Systems analysis through postmortems

Systems analysis through postmortems

Postmortems can help measure the unknown in working software systems. They can also inform changes that make those systems more resilient—and better understood.
Part of
Issue 12 February 2020

Software Architecture

If software is a “system of systems,” a nested hierarchy of components layered on top of each other, then software architecture is a model of that hierarchy and the interactions between its components. Crucial to designing successful architecture is knowledge both of the software itself and the world it serves—but this knowledge is at best incomplete and out of date.

“All models are wrong, but some are useful.” In 1976, statistician George E.P. Box coined this succinct reflection on the difficulty of designing systems that mirror the complexity of the real world. While Box was talking about statistical models, his maxim also applies to software models. All software is a best-effort model of the world, constrained by the limits of the hardware, the companion software with which it’s interacting, and the skill of its implementers. Even given a perfect understanding of both the world and our software model, no architect works in a vacuum. Instead, developers operate within a network of colleagues, teams, and stakeholders, each of whom may modify the software or how it’s used. Our architectures evolve, seemingly independent of us, and are more likely to break the more we iterate on them without checking the model’s accuracy.

Things inevitably go wrong. More often than not, shortfalls become glaringly obvious in that most uncomfortable way—systems failure. Whether it’s the planned downtime of a distributed lock service, an incidence of TCP ephemeral port range exhaustion, or a regex parsing library behaving differently than expected, our own carefully designed software systems can violate our expectations with dramatic consequences for our users and our businesses. Though often painful, these moments of failure are opportunities to discover the limits of our architecture. In these situations, programmers often use postmortems: mechanisms to unravel the threads that bind our systems together, identifying areas that can (and sometimes must) be reworked into a more resilient design.

Postmortems aren’t predictive, but they need not be used only in the wake of disaster. Just as service-level objectives (SLOs) can pick up on many different kinds of failure, postmortems can understand them. In fact, postmortems can be designed to highlight both large and small differences in the model of the software and the actual behavior of that software in the world. That knowledge can then be used to modify the application to better fit it to the real-life constraints of both users and production—a process that results in feedback-driven architecture.

On postmortems

It’s our singular task as engineers to design software that’s useful to our users. Yet I don’t think I’ve been able to design a single system that functions exactly as I anticipated when first exposed to its end consumer. I’m not alone in this: All of our software is shaped by personal biases and is inherently imperfect.

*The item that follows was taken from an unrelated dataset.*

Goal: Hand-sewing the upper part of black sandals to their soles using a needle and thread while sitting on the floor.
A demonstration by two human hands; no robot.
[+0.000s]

Whether we choose to implement a microservice architecture, deploy Kubernetes because similar organizations are doing so, use the RAFT distributed-consensus algorithm to design high-availability services even though our colleagues don’t have experience with it, or design our own observability toolkit because we (mistakenly) consider it a simple problem, we are almost guaranteed to make some poor decisions with every revision of our architecture. We seem to have a crystal clear view of the trade-offs we make when it comes to where we store, ship, and move our data, but when our lovingly crafted observability systems (for example) break in production, we are caught off guard and unable to restore service. At least hindsight is 20/20.

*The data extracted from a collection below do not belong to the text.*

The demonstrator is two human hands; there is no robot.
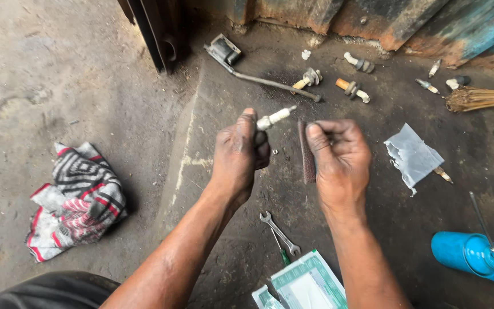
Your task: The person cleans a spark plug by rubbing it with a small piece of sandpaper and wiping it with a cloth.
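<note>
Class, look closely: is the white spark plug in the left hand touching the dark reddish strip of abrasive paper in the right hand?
Apart. The head view shows bare floor between the white spark plug tip and the dark reddish abrasive strip.

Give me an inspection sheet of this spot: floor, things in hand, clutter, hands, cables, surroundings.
Surface: grimy concrete floor.
Job's things: spark plug in left hand; abrasive strip in right hand.
Clutter: spanner, striped rag, more plugs, brush, plastic scrap, blue can, packets.
Grippers: both hands closed on their things.
Cables: nothing seen.
Surroundings: rusty metal sheets.
</note>
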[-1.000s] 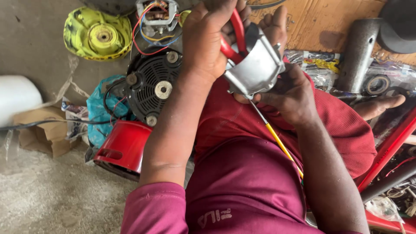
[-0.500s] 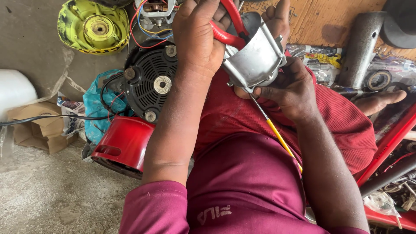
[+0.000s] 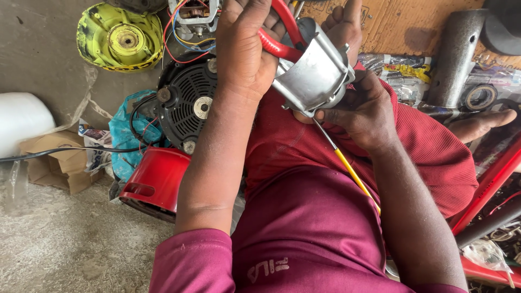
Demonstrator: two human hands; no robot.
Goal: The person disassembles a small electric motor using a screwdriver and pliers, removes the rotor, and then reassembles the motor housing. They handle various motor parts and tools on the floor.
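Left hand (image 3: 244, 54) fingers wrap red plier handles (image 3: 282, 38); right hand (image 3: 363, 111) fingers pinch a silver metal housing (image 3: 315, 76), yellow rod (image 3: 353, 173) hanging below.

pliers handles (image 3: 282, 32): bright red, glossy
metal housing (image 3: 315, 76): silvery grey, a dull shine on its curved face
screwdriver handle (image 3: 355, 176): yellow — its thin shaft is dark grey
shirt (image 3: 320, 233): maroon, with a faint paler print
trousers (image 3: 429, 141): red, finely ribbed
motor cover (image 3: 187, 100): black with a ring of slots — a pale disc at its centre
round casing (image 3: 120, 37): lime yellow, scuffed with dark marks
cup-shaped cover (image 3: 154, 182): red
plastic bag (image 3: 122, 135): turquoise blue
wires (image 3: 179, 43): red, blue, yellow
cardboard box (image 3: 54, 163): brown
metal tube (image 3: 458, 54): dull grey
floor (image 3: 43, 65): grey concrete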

Despite the thousands of hours of text to read and talks to listen to on the subject, we can’t completely expunge complexity from our software architecture. Modern software enterprises are often running hundreds, if not thousands, of services in production, all of which interact with each other. Their software architecture is so large and complex that a single person can’t possibly know it all.

Postmortems provide an opportunity to understand, and improve, our software architecture because they measure our software model against reality. The goal is to collect as much information as possible about the system as it was, rather than as we imagined it to be. One example from my own on-call history is the complete failure of a customer-facing service. The service was a fairly large, complex monolith written in PHP and deployed on top of Kubernetes. The abbreviated time line went something like this:

12:45–1:35 p.m.: The on-call developer gets a page for the LATAM service and sees that the root partition is filling up with the service’s log file. After verifying much of the log contained the same Redis connection-failure message, they drop the log, restoring service.

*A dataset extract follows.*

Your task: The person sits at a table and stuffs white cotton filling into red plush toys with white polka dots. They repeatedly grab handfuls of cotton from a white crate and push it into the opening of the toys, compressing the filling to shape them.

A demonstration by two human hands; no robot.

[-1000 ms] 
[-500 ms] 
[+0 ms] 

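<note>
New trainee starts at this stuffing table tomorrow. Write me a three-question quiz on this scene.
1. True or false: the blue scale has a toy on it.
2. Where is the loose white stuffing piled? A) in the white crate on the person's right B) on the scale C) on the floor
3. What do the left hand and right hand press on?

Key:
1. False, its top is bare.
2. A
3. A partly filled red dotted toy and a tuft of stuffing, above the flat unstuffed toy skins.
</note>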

1:45 p.m.: The developer notices that the “disk full” alert did not fire.

10:30 pm.: The LATAM service is paged again. Developer drops the log again to restore the service and buy time for investigation.

10:40 p.m.: Developer notices that the root partition is rapidly filling up again with the same log message.

11:50 p.m.: Developer learns that too many sockets were open in a different container after finding an article on TCP TIME_WAIT online.

11:55 pm.: Developer discovers that unlike the host, the container does not reuse TIME_WAIT connections over the loopback interface. They enable that reuse via sysctl and the system recovers.

12:20 a.m.: Developer goes to bed.

This failure was an interesting one. It uncovered a whole set of failed assumptions about the system’s expected behavior and use that made the architecture fragile, as well as some aspects of the system that went fortuitously well. We found that the following factors contributed to the failure:

  • Nodes that had become unhealthy were not destroyed and recreated automatically.

  • Redis was in the same failure domain as the web application.

  • Redis would fail when it couldn’t write data to disk, even though that data was transient.

  • Logs were being written to the root partition in the same domain as critical system files.

  • The log file could entirely fill up the disk, rendering it useless.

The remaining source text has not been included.